Mental Health First Aid (MHFA) is an established training initiative which aims to promote response to mental health problems in a similar way to more established first aid programs for physical health and medical emergencies . Its use has been evaluated in rural settings [9,10] and has been reported to be linked to an increase in mental health literacy and more positive attitudes to mental health issues [11-13]. It has been used to develop mental health capacity in rural communities . MHFA was selected as the most appropriate approach to develop the mental health knowledge, confidence and skills of football coaches. The program covers depressive, anxiety and psychotic disorders, with education of overlapping substance abuse . A MHFA qualified instructor, who had a long association with rural football clubs, provided the training.
Coach the Coach was envisaged as an early intervention project, using MHFA to enhance the capacity of football club coaches, as local community leaders, to respond to mental health issues, especially depression. It was hoped that these key individuals may become a resource for club players. By providing a readily identifiable, respected and easily accessed source of help (football coach), it was anticipated that football club members may be empowered to respond earlier and effectively to personal or peer mental health issues before a serious mental health crisis developed [15,16]. Recognising the contribution rural sports clubs make to the social capital of rural Australia , the project sought to use both the established social structure and the credibility of football club leaders. It was hoped that coaches could be used as enablers to foster early help seeking behaviour especially in young rural males linked to those rural football clubs.

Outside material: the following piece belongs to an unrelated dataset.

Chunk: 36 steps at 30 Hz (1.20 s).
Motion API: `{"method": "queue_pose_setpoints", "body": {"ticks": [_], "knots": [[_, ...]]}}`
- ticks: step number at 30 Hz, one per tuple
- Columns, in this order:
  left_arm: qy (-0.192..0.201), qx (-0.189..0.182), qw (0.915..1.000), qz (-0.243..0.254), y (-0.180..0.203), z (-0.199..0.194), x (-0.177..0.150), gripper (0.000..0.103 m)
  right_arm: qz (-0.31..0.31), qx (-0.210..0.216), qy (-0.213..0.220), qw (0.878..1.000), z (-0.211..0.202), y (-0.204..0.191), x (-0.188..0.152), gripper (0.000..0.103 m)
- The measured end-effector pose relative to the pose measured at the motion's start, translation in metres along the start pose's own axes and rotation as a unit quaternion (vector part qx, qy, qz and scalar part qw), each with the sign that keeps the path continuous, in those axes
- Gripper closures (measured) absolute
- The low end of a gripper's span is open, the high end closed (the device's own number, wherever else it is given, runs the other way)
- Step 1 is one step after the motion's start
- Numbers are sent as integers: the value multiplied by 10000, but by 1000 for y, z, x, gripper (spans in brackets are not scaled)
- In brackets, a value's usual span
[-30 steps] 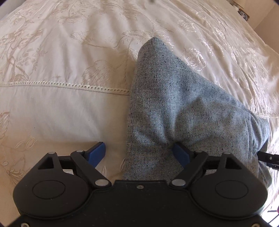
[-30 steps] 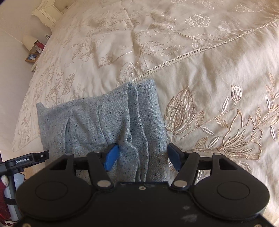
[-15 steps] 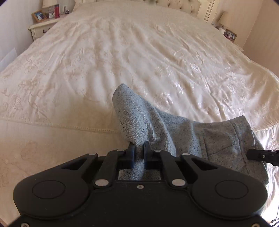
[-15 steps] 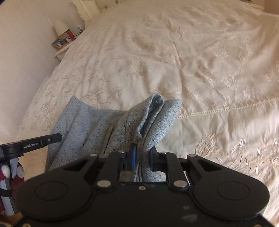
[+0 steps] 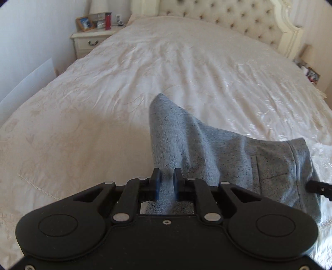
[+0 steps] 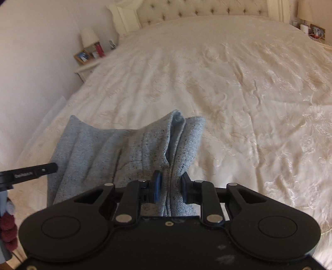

This paper reports on the evaluation of the Coach the Coach project undertaken during 2007 and early 2008 and discusses the provision of MHFA training in a cluster of football clubs in a rural Australian football league. The project aimed to: increase football club leaders' mental health literacy and confidence, especially about depression; promote an environment that enhances early and effective response to mental health concerns by players; and utilise rural football clubs to facilitate increased awareness of mental health issues, among those associated with football clubs and the local community. Integrated multifaceted interventions may be more effective than single interventions in promoting individual behaviour change . The project therefore adopted the following linked approaches:
• Football club coaches (and other club leaders) underwent mental health first aid training (12 hrs over three weeks) using the previously established MHFA training protocol .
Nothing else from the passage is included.